Nov 21, 2022 Letters
One day before President Dr. Irfaan Ali announced a wage increase of 8% across board for all public sector employees, well known Trade Unionist Dr. Nanda Gopaul and myself were engaged in a discussion on wage increase for the public sector. We both agreed that given an inflation rate of 5.8% (which is below most countries) that an 8% increase across the board is reasonable. We premised this forecast also on the understanding that the Government has made several interventions into the economy to soften that heavy punch of inflation partly attributable to the supply chain problems and the Guyana flood. Public service workers increase would be payable with their December salary, and it would be retroactive to January 1, 2022.
The President listed some of those interventions, including the removal of 50% excise tax on gasoline and duty-free allowance on certain building materials. However, Guyanese might not necessarily appreciate the cumulative impact of interventions as those occurred at separate times under different circumstances. To provide a perspective on this, Financial Analyst, Mr. Joel Bhagwandin conducted an analysis and found that relief measures total over $200 billion (equivalent to $254,452 per capita), or 1/3 (33.5%) of the countrys 2022 national budget.
The President also announced that work is being done to improve the salary scales of employees with low pay in the public sector (such as in the armed forces, Nurses and Doctors, Teachers, frontline workers, etc.) and that an announcement on these adjustments would be made next week. When asked if these measures have relevance to the 2016 Commission of Inquiry into the Public Service of Guyana (i.e., the role, functions, recruitment, training, remuneration, and conditions of service in the public service), the Minister of Labor Mr. Joseph Hamilton said “no,” and notes that the PPP/C Government has been in the process of evaluating the economic situation of workers and families continually and making the necessary interventions for relief.

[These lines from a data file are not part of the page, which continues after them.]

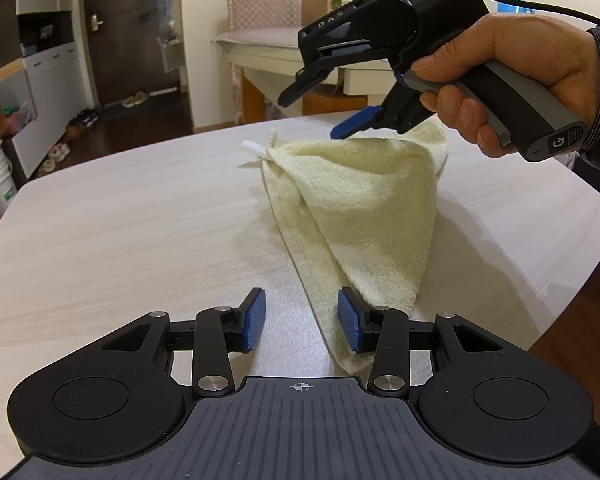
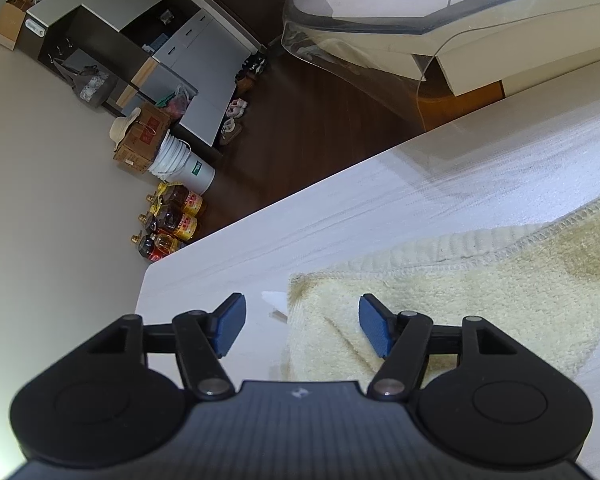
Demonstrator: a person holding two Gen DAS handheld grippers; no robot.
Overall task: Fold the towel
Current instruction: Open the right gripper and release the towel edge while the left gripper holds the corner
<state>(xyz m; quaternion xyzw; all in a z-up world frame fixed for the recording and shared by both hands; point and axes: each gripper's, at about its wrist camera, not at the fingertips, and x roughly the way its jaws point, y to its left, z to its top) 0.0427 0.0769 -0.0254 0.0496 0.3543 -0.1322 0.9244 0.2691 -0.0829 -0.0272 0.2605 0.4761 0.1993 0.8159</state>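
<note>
Both grippers stand apart-jawed over a pale yellow terry towel, folded into a rough triangle on the whitish wood-grain table.

Nearest in the left wrist view, the left gripper hangs low over the table with its blue-padded black fingers partly spread; the towel's narrow near tip lies under and beside the right-hand pad, and nothing is clamped between the pads. Beyond it the towel widens toward the table's far edge, its upper layer puffed up, a small white tag sticking out at the far corner. Over that far part the right gripper, held in a person's right hand, hovers with jaws wide and empty, clear of the cloth. In the right wrist view its pads straddle the towel's stitched corner from above.
</note>
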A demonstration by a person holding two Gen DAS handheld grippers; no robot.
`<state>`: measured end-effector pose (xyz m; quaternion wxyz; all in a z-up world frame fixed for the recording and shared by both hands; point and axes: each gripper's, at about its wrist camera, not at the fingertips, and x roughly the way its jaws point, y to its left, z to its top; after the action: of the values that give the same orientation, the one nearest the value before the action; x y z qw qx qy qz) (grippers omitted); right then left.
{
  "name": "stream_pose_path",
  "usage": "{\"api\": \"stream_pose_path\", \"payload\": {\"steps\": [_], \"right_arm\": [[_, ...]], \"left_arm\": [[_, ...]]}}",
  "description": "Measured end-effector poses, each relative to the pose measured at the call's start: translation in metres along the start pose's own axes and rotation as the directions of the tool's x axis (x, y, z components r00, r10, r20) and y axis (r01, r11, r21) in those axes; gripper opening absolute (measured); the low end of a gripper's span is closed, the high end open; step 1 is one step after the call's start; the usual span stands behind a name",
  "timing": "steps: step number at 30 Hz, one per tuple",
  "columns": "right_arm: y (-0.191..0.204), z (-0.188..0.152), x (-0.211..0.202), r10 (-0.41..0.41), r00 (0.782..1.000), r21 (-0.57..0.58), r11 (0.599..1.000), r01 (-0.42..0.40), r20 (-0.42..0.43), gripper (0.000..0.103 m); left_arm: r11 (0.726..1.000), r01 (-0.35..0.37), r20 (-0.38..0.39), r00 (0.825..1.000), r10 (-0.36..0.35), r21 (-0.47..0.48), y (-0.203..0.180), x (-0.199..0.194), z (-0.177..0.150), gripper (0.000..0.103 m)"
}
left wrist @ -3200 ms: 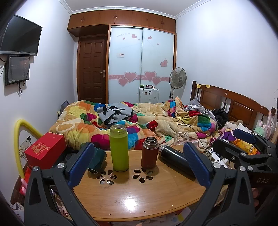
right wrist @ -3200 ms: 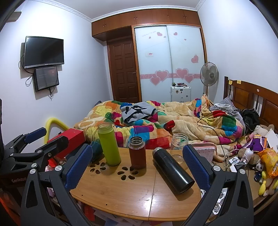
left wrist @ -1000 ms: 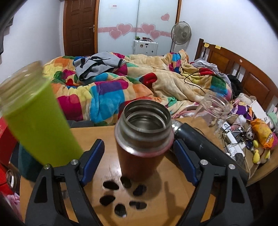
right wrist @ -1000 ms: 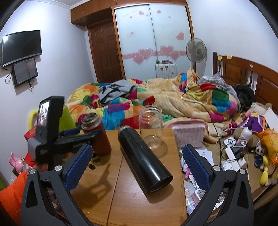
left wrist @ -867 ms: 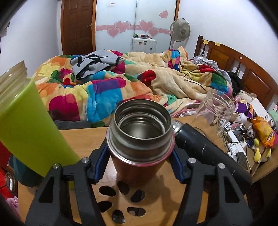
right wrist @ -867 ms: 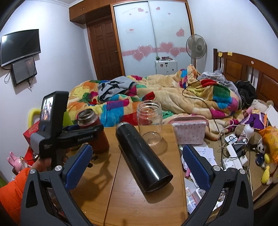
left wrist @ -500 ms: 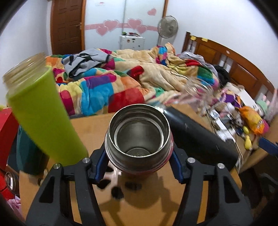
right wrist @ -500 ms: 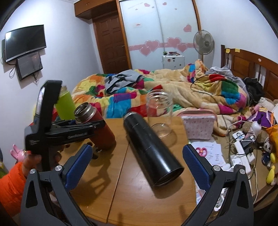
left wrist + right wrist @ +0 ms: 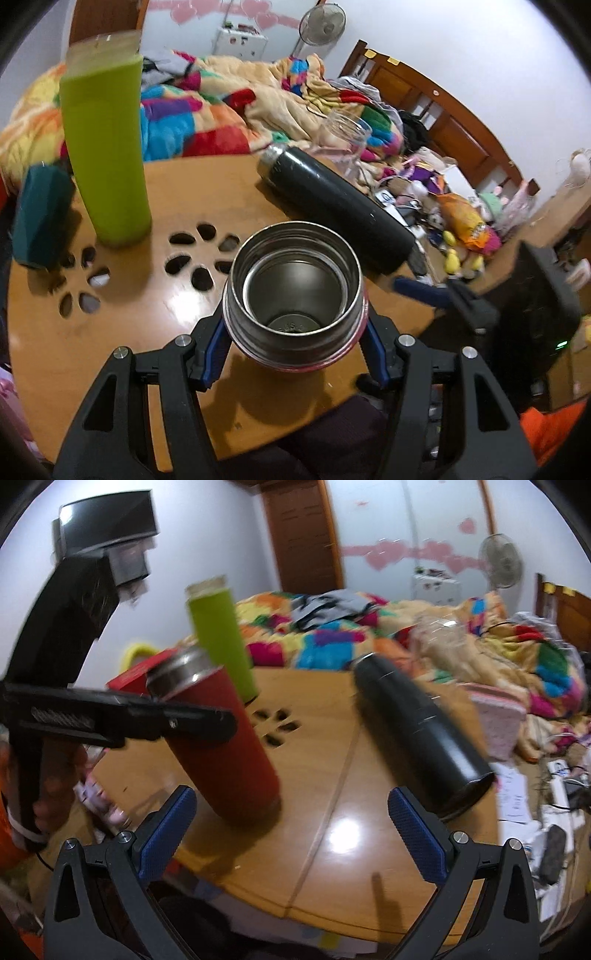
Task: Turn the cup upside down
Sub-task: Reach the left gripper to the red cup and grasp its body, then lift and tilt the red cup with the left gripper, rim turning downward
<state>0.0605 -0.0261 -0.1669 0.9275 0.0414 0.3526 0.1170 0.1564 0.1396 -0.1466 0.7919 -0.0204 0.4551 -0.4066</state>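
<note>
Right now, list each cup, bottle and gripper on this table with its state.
Red cup: open-mouthed, empty, tilted, clamped near its rim.
Left gripper: shut on the red cup.
Right gripper: open, holding nothing.
Green bottle: upright, uncapped.
Black flask: lying on its side.
Glass jar: upright, lidless.

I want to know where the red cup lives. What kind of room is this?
Most likely a bedroom. Behind the wooden table is a bed under a patchwork blanket, with a wooden headboard. A standing fan and a wall TV fit a lived-in home.
</note>
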Motion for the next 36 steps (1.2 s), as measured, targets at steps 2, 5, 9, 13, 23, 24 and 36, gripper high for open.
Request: {"api": "stream_pose_path", "payload": {"steps": [2,5,9,13,23,24,36], "right_arm": [[0.006,-0.001,0.008,0.029,0.999,-0.024,0.999,-0.030,-0.014,0.103],[0.014,-0.001,0.016,0.071,0.997,-0.063,0.995,-0.071,-0.012,0.102],[0.020,0.005,0.031,0.143,0.989,-0.103,0.984,-0.146,-0.033,0.089],[0.027,0.005,0.048,0.178,0.980,-0.130,0.973,-0.189,-0.092,0.067],[0.036,-0.006,0.045,0.159,0.986,-0.166,0.972,-0.165,-0.048,0.060],[0.036,-0.005,0.046,0.159,0.986,-0.165,0.972,-0.165,-0.049,0.060],[0.040,-0.008,0.046,0.155,0.987,-0.167,0.973,-0.161,-0.045,0.059]], "left_arm": [[0.999,0.046,-0.021,0.999,-0.047,-0.028,0.006,-0.002,-0.001,0.061],[0.993,0.097,-0.037,0.994,-0.099,-0.064,0.014,-0.002,-0.002,0.061],[0.980,0.155,-0.038,0.986,-0.161,-0.124,0.027,-0.001,-0.001,0.061],[0.971,0.182,-0.027,0.982,-0.189,-0.154,0.037,-0.001,-0.001,0.061],[0.960,0.125,-0.013,0.991,-0.133,-0.250,0.059,0.014,-0.009,0.072],[0.956,0.124,-0.011,0.991,-0.131,-0.265,0.062,0.015,-0.010,0.073],[0.948,0.034,-0.023,0.999,-0.043,-0.316,0.072,0.022,-0.015,0.082]]}}
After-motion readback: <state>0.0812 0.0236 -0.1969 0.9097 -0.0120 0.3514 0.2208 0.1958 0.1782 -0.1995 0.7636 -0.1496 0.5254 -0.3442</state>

As Guyana continues to strive to narrow the income gap, as part of the countrys economic development strategy, it has become apparent that, given the current increase in wage and the impending adjustments of the lower-level salary scales, the disparity between the minimum wage level of private and public sector will remain high. The disparity in 2013 was 9.8%; in 2017 it increased to 35.7%; it dropped to 23.9% (when the government increased the private sector minimum wage from $44,200 to $60,147); and it has increased again with the current increase in public sector wage (excluding the additional impending adjustments) to 33.8%.
While the Minister of Labour is aware that the private sector is taking note of the various Governments interventions in the economy, he also says that the impact of the disparity at the minimum wage level is not as great as depicted by these figures since 90% of private sector workers earn more than the minimum wage (of $60,147) and that only 10% of workers are at the minimum wage level.
Minister Joseph Hamilton emphasizes that while wage increase is important to keep pace with inflation and is compatible with workers welfare, this (wage increase) must be considered part of a package that includes workplace safety, leave allowances, uniform grants, scholarship awards, duty-free concessions, among other things. While this wage pay out would increase the disposable incomes of households and individuals, it is unlikely to increase the inflation rate as productivity has also increased across all economic sectors.